= Problem to work on =
From the entries below, give the number of lines where the word "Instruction" occurs, and nothing else.

Records to process below:

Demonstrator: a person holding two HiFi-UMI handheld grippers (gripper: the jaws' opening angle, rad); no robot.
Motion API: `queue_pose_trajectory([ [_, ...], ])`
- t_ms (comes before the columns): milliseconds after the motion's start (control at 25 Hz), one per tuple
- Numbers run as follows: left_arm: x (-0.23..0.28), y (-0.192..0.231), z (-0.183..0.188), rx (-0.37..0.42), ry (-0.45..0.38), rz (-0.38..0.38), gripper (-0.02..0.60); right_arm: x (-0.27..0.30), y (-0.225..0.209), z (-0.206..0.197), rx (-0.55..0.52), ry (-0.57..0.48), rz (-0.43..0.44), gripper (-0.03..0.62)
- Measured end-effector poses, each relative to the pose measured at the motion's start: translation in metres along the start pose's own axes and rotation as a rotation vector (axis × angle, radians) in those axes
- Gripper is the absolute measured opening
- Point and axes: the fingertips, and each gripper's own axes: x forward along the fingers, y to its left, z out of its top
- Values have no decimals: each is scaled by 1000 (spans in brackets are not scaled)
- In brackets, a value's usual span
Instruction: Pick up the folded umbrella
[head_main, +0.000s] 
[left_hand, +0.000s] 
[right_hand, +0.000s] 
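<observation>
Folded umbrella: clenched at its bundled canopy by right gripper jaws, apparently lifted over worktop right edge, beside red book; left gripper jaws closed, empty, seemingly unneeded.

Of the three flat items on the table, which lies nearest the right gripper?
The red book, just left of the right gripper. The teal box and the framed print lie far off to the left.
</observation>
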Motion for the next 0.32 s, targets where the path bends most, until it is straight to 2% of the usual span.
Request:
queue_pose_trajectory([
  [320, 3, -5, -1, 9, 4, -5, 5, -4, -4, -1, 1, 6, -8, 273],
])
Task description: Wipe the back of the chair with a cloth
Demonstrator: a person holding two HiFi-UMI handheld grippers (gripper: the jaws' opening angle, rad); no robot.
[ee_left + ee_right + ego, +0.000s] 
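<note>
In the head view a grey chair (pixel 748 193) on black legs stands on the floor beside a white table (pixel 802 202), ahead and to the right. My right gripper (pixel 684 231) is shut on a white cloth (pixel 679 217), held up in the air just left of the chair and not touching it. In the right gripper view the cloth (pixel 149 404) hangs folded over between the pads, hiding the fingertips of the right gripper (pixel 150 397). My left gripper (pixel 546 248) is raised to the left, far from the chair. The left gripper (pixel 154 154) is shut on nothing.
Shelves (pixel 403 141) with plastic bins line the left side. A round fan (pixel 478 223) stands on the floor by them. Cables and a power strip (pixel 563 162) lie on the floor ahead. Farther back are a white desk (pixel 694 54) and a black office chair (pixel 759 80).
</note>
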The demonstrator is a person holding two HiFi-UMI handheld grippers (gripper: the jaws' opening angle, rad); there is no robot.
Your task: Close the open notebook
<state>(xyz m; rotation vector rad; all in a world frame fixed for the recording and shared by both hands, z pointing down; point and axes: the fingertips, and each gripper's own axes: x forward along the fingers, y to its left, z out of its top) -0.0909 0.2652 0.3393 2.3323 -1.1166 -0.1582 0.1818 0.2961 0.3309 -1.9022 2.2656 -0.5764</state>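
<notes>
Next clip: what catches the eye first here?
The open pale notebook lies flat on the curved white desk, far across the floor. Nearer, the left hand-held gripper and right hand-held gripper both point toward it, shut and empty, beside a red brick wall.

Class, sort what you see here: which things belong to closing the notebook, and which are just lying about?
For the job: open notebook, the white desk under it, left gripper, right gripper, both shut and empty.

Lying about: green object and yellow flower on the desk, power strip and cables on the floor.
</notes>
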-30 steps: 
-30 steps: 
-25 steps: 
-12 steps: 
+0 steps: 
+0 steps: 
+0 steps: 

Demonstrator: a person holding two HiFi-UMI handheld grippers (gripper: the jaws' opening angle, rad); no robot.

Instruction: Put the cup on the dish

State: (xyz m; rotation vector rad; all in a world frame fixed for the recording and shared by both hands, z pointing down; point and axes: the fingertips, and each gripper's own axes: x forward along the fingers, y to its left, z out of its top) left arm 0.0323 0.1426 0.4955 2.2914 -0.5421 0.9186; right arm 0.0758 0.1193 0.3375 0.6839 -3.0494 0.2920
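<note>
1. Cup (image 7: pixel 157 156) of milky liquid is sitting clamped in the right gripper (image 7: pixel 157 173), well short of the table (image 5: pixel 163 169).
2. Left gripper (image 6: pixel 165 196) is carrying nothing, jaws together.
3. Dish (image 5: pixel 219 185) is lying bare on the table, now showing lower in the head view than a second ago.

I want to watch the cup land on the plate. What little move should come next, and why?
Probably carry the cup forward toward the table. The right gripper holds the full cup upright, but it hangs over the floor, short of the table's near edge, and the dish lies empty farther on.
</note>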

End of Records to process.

= Output =
2